Title: Cluster Analysis with Trimming
Version: 0.2-0
VersionNote: Released 0.1-6 on 2025-06-28 on CRAN
Depends: R (≥ 1.9.0)
Imports: tclust
Suggests: fpc
Description: Trimmed k-means clustering. The method is described in Cuesta-Albertos et al. (1997) <doi:10.1214/aos/1031833664>.
Maintainer: Valentin Todorov <valentin@todorov.at>
License: GPL (≥ 3)
URL: https://github.com/valentint/trimcluster
BugReports: https://github.com/valentint/trimcluster/issues
Packaged: 2025-07-16 20:55:24 UTC; valen
Repository: CRAN
Date/Publication: 2025-07-17 08:40:01 UTC
NeedsCompilation: no
Author: Christian Hennig [aut], Valentin Todorov ORCID iD [cre]

Trimmed k-means clustering

Description

The trimmed k-means clustering method by Cuesta-Albertos, Gordaliza and Matran (1997). This optimizes the k-means criterion under trimming a portion of the points.

Usage

  trimkmeans(data,k,trim=0.1, scaling=FALSE, 
        runs=500, niter1=3, niter2=20, nkeep=5, points=NULL,
        countmode, printcrit, maxit,
        parallel=FALSE, n.cores=-1, trace=0, ...)

  ## S3 method for class 'tkm'
print(x, ...)
  ## S3 method for class 'tkm'
plot(x, data, ...)

Arguments

data

matrix or data.frame with raw data

k

integer. Number of clusters.

trim

numeric between 0 and 1. Proportion of points to be trimmed.

scaling

logical. If TRUE, the variables are centered at their means and scaled to unit variance before execution.

runs

The number of random initializations to be performed.

niter1

The number of concentration steps to be performed for the nstart initializations.

niter2

The maximum number of concentration steps to be performed for the nkeep solutions kept for further iteration.
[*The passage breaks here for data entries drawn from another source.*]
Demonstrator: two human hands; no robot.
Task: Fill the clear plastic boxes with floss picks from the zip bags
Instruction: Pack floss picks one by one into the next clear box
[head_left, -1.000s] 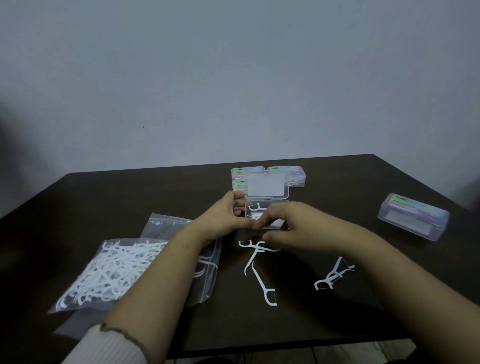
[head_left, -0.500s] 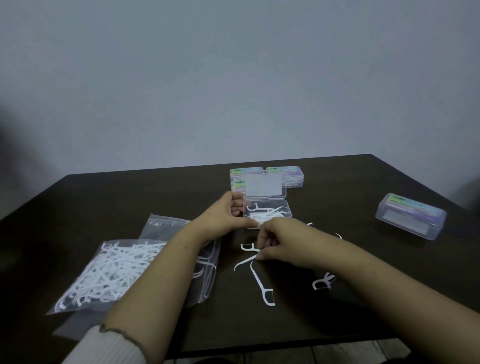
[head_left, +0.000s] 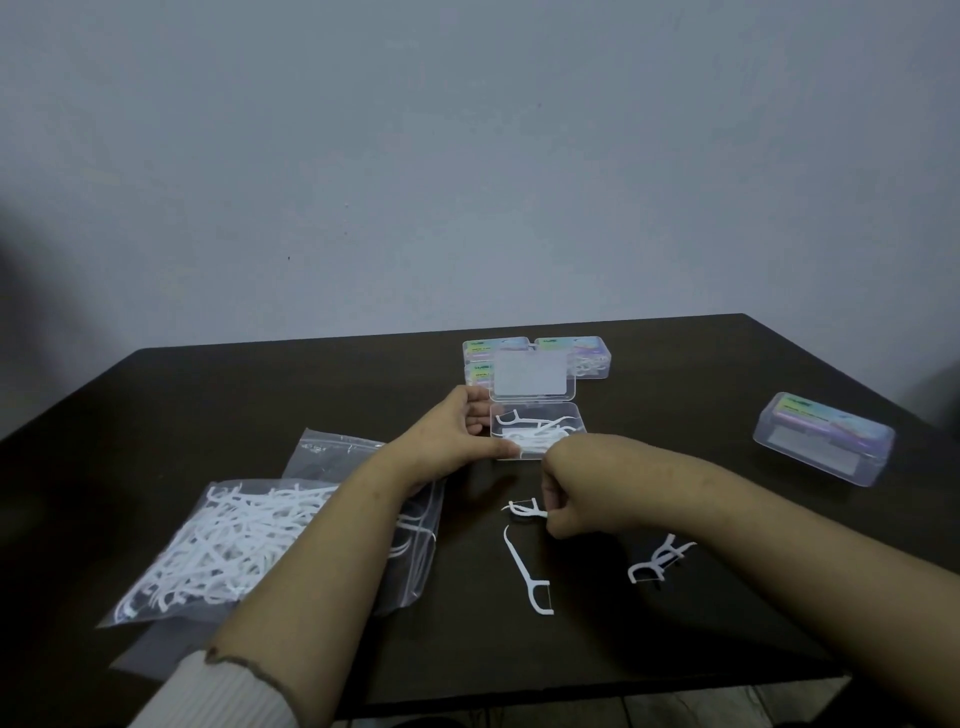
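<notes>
A clear plastic box (head_left: 570, 415) stands open at the table's middle, its lid (head_left: 531, 375) tilted up behind it, with a few white floss picks inside. My left hand (head_left: 452, 441) grips the box's left end. Just in front of the box, my right hand (head_left: 569, 506) pinches a white floss pick (head_left: 522, 509) lifted slightly off the table. Another pick (head_left: 524, 569) lies loose below it, and a small cluster of picks (head_left: 657, 561) lies by my right forearm. A zip bag (head_left: 228, 540) full of picks lies at the left, partly under my left arm.
Closed labelled boxes (head_left: 571, 353) are stacked behind the open one. Another closed clear box (head_left: 823, 447) sits at the right. A second, nearly flat zip bag (head_left: 415, 540) lies under my left forearm. The dark table's (head_left: 208, 395) front edge runs close below my arms.
My right hand drew back from the open box toward me, came down on the loose picks and pinched one up. My left hand stayed on the box.
</notes>
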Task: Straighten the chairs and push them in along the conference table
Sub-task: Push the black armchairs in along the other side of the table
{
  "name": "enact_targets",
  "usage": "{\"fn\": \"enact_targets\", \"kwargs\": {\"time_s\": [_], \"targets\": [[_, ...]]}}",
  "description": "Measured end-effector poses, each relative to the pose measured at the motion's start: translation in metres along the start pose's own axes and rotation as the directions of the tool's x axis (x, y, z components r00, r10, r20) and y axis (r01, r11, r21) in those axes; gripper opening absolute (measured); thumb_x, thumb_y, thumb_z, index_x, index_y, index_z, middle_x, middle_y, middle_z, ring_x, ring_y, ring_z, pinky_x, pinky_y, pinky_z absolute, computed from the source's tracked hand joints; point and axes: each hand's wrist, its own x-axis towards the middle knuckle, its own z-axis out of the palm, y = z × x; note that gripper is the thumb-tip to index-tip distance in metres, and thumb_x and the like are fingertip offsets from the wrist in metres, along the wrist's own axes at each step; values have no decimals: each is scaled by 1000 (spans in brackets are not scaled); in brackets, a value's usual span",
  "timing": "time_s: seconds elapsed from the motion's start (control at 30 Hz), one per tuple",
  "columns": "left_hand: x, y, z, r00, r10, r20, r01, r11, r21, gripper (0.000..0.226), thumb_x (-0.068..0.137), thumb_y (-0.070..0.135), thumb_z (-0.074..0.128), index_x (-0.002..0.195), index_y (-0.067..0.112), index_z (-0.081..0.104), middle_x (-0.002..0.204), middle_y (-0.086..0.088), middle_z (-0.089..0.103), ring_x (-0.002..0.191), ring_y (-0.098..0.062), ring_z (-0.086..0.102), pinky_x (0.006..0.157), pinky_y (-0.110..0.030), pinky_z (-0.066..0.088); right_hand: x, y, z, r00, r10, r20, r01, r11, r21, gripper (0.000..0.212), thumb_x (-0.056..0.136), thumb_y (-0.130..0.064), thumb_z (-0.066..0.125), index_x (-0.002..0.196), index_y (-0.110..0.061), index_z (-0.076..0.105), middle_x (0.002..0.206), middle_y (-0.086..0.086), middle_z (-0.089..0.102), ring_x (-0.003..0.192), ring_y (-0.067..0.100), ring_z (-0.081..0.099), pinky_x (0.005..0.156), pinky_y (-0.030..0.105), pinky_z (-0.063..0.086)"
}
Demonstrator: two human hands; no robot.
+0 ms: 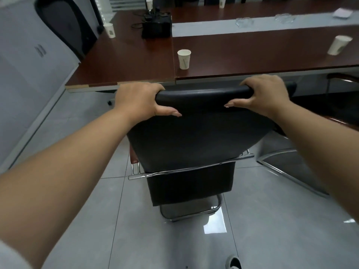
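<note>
A black chair (pixel 186 136) stands on the grey tiled floor (pixel 272 220) with its back toward the camera, its top edge close to the near edge of the brown conference table (pixel 252 55); its seat is hidden behind the backrest. The chrome frame shows below the backrest and loops along the floor. The left hand (pixel 138 100) grips the left end of the chair's top edge, fingers curled over the far side and thumb lying across the back. The right hand (pixel 266 94) grips the right end in the same way (thumb pointing inward). On the table just beyond the chair stands a paper cup (pixel 184 59), with another cup (pixel 339 45) well off to the right and a third (pixel 109 30) at far left. A black box with cables (pixel 156 26) sits farther back. A shoe (pixel 234 263) shows at the bottom edge.
</note>
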Motion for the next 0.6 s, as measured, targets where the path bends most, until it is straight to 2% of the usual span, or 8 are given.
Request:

The concentration steps are stopped, whenever two consecutive steps lead to the same data partition.

nkeep

The number of iterated initializations (after niter1 concentration steps) with the best values in the target function that are kept for further iterations

points

NULL or a matrix with k vectors used as means to initialize the algorithm. If initial mean vectors are specified, runs should be 1 (otherwise the same initial means are used for all runs).

countmode

(deprecated) optional positive integer. Every countmode algorithm runs trimkmeans shows a message.

printcrit

(deprecated) logical. If TRUE, all criterion values (mean squares) of the algorithm runs are printed.

maxit

(deprecated, use the combination nkeep, niter1 and niter2) The maximum number of concentration steps to be performed. The concentration steps are stopped, whenever two consecutive steps lead to the same data partition.

parallel

A logical value, specifying whether the nstart initializations should be done in parallel.

n.cores

The number of cores to use when paralellizing, only taken into account if parallel=TRUE.

trace

Defines the tracing level, which is set to 0 by default. Tracing level 1 gives additional information on the stage of the iterative process.

x

object of class tkm.

...

further arguments to be transferred to plot or plotcluster.

Details

The function trimkmeans() now calls the function tkmeans() from the package tclust. This makes the procedure much faster since (a) tkmeans() is implemented in C++, (b) a new random initialization is introduced (see the parameters niter1, niter2 and nkeep which replace the previous maxit and (c) it is posible to run the initialization in parallel (see the argument parallel and ncores.

plot.tkm calls plotcluster if the dimensionality of the data p is 1, shows a scatterplot with non-trimmed regions if p=2 and discriminant coordinates computed from the clusters (ignoring the trimmed points) if p>2.

Value

An object of class 'tkm' which is a LIST with components

classification

integer vector coding cluster membership with trimmed observations coded as k+1.

means

numerical matrix giving the mean vectors of the k classes.

disttom

vector of squared Euclidean distances of all points to the closest mean.

ropt

maximum value of disttom so that the corresponding point is not trimmed.

k

see above.

trim

see above.

runs

see above.

scaling

see above.

Author(s)

Christian Hennig chrish@stats.ucl.ac.uk http://www.homepages.ucl.ac.uk/~ucakche/

References

Cuesta-Albertos, J. A., Gordaliza, A., and Matran, C. (1997) Trimmed k-Means: An Attempt to Robustify Quantizers, Annals of Statistics, 25, 553-576.

See Also

plotcluster

Examples

  set.seed(10001)
  n1 <-60
  n2 <-60
  n3 <-70
  n0 <-10
  nn <- n1+n2+n3+n0
  pp <- 2
  X <- matrix(rep(0,nn*pp),nrow=nn)
  ii <-0
  for (i in 1:n1){
    ii <-ii+1
    X[ii,] <- c(5,-5)+rnorm(2)
  }
  for (i in 1:n2){
    ii <- ii+1
    X[ii,] <- c(5,5)+rnorm(2)*0.75
  }
  for (i in 1:n3){
    ii <- ii+1
    X[ii,] <- c(-5,-5)+rnorm(2)*0.75
  }
  for (i in 1:n0){
    ii <- ii+1
    X[ii,] <- rnorm(2)*8
  }
  tkm1 <- trimkmeans(X, k=3, trim=0.1, runs=5)
## runs=5 is used to save computing time; runs must be >= nkeep

  print(tkm1)
  plot(tkm1,X)